Os quinze anos em que D. Maria I (1734-1816) governou efetivamente sempre foram reduzidos pelos historiadores a um “enclave” entre o reinado de seu pai, D.José I (1750-1777), dominado pela figura marcante do seu valido, o marquês de Pombal (1699-1782), e o de D.João VI (1792-1826). Achincalhada por historiadores republicanos como J.P. de Oliveira Martins (1845-1894) e outros tantos, a rainha sempre foi vista como uma fanática religiosa que teria sido levada à insânia por seus conselheiros e confessores de batina. A historiadora Luísa Viana de Paiva Boléo em “D. Maria I a Rainha Louca” (Lisboa: A Esfera dos Livros, 2009) não refaz totalmente essa imagem, mas também não a acentua, procurando reconstituí-la com equilíbrio, reconstruindo não só o período de sua reinação como a sua vida singular. O resultado é um retrato não só inédito desta mulher aclamada rainha a 13 de maio de 1777, aos 43 anos de idade, mas fidedigno, mais condizente com o que se sabe do período e de como se comportavam as famílias reais. Sem deixar de reafirmar o seu caráter de mulher caridosa e devota, que lhe valeu também o epíteto de Piedosa, a biógrafa mostra ainda que D.Maria foi uma mulher culta, que se preocupou em promover as artes e as ciências. E que levou a sério suas funções de governante sempre em nome dos interesses de Portugal.

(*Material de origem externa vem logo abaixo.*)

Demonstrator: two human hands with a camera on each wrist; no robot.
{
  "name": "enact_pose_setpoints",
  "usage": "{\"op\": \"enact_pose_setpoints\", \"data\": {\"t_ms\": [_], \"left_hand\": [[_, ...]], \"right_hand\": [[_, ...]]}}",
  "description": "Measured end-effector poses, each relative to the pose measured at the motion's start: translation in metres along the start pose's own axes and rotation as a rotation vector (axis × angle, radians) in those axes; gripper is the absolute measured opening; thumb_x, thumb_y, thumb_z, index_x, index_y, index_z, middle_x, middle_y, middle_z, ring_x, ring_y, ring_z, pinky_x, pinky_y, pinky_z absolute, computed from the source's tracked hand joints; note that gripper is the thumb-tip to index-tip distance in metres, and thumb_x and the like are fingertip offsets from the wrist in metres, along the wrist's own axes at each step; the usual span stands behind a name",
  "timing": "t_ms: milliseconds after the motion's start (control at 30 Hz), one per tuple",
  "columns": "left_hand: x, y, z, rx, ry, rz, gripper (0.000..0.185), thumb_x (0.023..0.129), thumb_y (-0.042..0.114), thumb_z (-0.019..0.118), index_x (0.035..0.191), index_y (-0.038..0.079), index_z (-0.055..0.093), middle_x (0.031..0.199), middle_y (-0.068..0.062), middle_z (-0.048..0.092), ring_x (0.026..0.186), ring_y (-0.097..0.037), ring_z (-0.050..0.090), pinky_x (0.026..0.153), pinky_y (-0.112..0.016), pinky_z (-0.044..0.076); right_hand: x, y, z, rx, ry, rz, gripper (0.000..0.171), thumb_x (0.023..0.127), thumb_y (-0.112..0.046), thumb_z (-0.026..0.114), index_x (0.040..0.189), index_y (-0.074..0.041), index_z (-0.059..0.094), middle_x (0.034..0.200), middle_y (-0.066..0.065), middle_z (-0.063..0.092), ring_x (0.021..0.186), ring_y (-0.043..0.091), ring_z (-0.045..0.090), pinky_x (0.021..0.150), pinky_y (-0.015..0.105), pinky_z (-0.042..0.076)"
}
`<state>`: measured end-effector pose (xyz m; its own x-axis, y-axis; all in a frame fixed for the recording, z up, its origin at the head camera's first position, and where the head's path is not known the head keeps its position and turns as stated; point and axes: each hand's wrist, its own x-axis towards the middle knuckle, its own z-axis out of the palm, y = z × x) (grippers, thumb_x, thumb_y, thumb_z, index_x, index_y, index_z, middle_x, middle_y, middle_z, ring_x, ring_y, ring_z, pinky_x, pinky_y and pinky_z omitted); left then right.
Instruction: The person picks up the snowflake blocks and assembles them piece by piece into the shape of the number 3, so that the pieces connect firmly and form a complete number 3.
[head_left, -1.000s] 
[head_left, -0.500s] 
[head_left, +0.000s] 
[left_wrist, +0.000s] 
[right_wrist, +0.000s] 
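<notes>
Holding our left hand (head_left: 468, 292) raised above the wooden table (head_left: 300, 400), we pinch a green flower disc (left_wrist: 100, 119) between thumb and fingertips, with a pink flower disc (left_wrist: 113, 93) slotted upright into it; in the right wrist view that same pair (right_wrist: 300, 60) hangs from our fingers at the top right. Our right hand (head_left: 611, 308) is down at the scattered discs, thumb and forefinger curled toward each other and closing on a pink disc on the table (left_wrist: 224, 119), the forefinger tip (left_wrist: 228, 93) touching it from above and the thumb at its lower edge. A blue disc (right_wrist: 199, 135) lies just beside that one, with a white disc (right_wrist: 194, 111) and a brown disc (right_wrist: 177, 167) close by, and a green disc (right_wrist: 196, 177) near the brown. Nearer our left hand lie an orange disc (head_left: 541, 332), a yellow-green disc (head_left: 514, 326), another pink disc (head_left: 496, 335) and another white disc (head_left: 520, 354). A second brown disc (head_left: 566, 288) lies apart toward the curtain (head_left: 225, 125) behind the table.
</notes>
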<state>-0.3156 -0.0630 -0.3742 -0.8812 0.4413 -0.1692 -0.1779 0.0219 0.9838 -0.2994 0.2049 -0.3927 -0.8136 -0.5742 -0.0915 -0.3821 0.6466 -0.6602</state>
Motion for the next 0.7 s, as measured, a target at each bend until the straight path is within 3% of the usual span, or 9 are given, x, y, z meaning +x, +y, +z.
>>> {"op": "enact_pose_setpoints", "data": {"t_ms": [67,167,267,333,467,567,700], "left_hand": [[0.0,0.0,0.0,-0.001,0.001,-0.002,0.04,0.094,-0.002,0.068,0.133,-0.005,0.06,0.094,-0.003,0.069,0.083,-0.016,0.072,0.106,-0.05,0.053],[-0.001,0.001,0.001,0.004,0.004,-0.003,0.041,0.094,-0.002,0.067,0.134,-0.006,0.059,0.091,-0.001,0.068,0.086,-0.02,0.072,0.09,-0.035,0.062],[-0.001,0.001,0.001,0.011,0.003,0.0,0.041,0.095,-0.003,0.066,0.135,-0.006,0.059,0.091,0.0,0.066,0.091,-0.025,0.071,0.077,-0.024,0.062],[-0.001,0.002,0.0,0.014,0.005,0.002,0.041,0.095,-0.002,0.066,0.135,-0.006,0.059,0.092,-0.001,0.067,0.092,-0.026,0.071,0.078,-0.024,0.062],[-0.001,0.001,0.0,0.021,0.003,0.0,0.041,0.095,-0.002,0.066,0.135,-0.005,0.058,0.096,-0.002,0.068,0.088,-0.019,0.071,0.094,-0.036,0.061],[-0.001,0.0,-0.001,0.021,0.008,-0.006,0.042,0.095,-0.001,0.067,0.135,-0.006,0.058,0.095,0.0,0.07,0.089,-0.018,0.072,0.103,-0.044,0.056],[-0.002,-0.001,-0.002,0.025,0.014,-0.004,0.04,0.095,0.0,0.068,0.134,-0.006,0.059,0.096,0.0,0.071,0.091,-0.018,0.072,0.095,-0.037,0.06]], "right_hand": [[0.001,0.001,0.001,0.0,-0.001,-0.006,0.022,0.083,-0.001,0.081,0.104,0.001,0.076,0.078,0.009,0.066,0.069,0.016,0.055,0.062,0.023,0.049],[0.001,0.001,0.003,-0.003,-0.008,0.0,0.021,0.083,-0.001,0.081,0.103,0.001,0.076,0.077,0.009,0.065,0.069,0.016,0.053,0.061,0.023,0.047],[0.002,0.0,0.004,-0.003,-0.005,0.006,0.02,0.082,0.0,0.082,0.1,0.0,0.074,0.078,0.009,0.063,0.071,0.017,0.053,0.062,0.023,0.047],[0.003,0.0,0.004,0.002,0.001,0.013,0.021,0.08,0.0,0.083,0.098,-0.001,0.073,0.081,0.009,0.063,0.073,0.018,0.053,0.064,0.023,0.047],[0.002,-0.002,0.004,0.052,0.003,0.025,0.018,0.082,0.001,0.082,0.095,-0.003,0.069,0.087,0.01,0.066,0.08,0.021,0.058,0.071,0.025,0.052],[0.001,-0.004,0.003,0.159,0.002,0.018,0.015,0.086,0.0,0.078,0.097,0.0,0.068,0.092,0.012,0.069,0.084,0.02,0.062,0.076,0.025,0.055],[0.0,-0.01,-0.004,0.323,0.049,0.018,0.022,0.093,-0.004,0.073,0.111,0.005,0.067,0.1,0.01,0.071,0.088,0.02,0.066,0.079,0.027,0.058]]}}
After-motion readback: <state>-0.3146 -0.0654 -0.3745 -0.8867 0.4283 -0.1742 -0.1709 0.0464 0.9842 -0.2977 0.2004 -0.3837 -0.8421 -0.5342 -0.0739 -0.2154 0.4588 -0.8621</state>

De sugestão fica a hipótese que a historiadora Maria Helena Carvalho dos Santos, professora jubilada da Universidade Nova de Lisboa, avança no esclarecedor prefácio que escreveu para esta obra: a de que seria interessante fazer-se uma investigação mais apurada na documentação em busca das razões que teriam levado ao impedimento de D.Maria I, lembrando que muitas intrigas na corte ocorreram em 1792 ao tempo em que foi declarado o seu afastamento sob a alegação de uma possível insanidade mental.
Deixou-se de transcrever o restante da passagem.